Sunday, December 06, 2015

Why mass shootings don't convince gun owners to support gun control

From Vox:

It's not even clear that opinions on guns and gun violence remain amenable to argument. Over the past few decades, gun ownership in the US has evolved from a practical issue for rural homeowners and hunters to a kind of gesture of tribal solidarity, an act of defiance toward Obama, the left, and all the changes they represent. The gun lobby has become more hardened and uncompromising, pushing guns into schools, churches, and universities.

This has taken place in the context of a broader and deeper polarization of the country, as Red America and Blue America have become more ideologically homogeneous and distant from one another. The two sides are now composed of people who quite literally think and feel differently — and are less and less able to communicate. The gun issue is a salient example, but far from the only one.


More here.

A friend of mine posted the above linked essay on my facebook page a couple of days ago.  Here's the comment I made:

Okay, really good essay. A couple of thoughts.

First, I think one can successfully argue with another identity. You just have to take a wildly different approach. You can't just say "here are the facts." You've got to appeal to other conservative ideas. You've got to use emotion. You've got to be nice and you've got to be mean. The point is that dealing with identity is just a totally different process, more propagandistic than argumentative.

And it takes a lot more patience, time, and understanding. That's the key. Understand who it is to whom you're talking.

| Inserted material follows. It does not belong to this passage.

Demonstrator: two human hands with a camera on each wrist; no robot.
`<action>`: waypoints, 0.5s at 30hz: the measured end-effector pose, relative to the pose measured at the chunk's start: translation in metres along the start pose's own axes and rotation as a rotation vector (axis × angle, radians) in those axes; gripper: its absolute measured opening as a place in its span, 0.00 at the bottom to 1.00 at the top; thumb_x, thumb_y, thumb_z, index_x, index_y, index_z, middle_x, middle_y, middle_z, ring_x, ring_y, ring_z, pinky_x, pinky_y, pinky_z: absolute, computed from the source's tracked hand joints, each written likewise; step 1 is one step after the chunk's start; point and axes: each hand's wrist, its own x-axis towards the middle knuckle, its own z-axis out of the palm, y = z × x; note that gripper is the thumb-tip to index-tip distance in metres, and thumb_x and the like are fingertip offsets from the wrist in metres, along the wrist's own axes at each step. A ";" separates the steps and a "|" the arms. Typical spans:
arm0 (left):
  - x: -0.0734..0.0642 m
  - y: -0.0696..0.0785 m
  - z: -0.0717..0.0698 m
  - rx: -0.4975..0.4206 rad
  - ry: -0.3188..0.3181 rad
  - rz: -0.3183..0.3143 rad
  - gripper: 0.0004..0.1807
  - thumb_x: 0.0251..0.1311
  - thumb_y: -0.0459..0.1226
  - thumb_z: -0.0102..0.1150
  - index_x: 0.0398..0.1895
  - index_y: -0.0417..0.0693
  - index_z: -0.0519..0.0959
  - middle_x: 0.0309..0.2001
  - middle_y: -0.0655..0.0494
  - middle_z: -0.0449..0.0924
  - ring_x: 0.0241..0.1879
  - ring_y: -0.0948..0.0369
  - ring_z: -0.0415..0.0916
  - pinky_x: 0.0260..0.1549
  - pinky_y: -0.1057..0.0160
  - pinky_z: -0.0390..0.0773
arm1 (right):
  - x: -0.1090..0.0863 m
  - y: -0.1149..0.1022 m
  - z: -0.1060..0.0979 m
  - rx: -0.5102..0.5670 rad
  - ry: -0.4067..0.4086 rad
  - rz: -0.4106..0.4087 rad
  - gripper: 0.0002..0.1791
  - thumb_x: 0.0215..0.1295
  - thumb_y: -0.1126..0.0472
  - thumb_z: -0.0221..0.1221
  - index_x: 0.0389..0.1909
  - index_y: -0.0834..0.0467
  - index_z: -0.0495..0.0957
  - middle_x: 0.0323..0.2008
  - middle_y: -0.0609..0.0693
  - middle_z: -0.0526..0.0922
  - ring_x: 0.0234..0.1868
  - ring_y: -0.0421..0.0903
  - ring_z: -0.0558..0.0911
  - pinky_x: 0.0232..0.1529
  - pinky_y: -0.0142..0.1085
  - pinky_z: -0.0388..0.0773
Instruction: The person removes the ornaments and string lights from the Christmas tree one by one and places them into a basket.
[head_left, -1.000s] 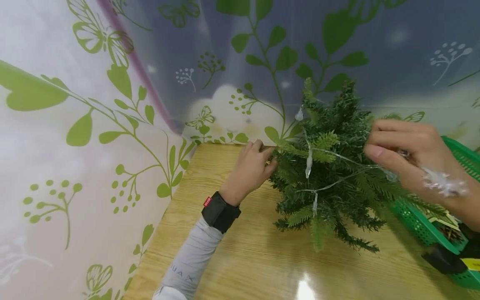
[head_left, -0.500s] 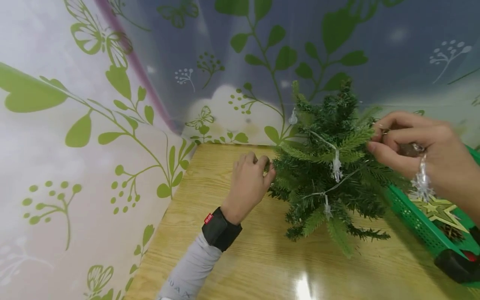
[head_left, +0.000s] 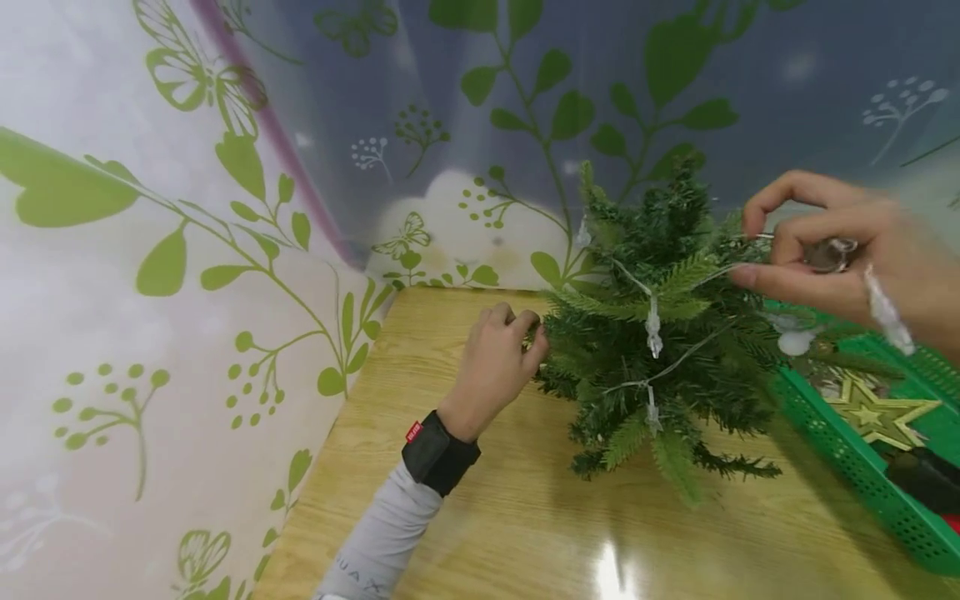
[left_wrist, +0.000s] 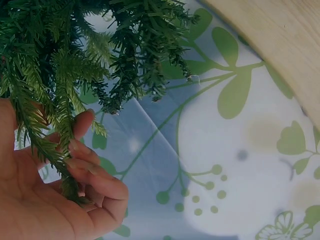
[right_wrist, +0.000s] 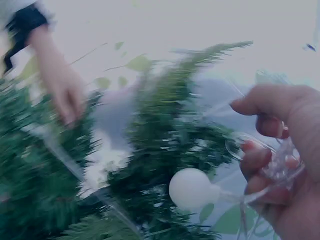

Second, I think I might be, deep down, conservative myself. Not in terms of ideology, but in terms of personality. I've struggled with pretty intense anxiety for over a decade, and I think I might be genetically prone to it. But my intellect, honed around communists and artists in Austin years ago, won't let me take the right-wing bait. So I'm afraid, but I don't really know what I'm afraid of. Or rather, I see different monsters from the ones ideological conservatives see. Something like that.

I mean, I grew up in a conservative family in a conservative neighborhood, and went to a conservative church. In lots of ways, I'm comfortable around Texas conservatives, who still kind of feel like my people. All this goes back to my first point, that conservatives can in fact be persuaded. I feel like I'm evidence of that. But it's a totally different game than simply duking it out with facts.
'Nuff said.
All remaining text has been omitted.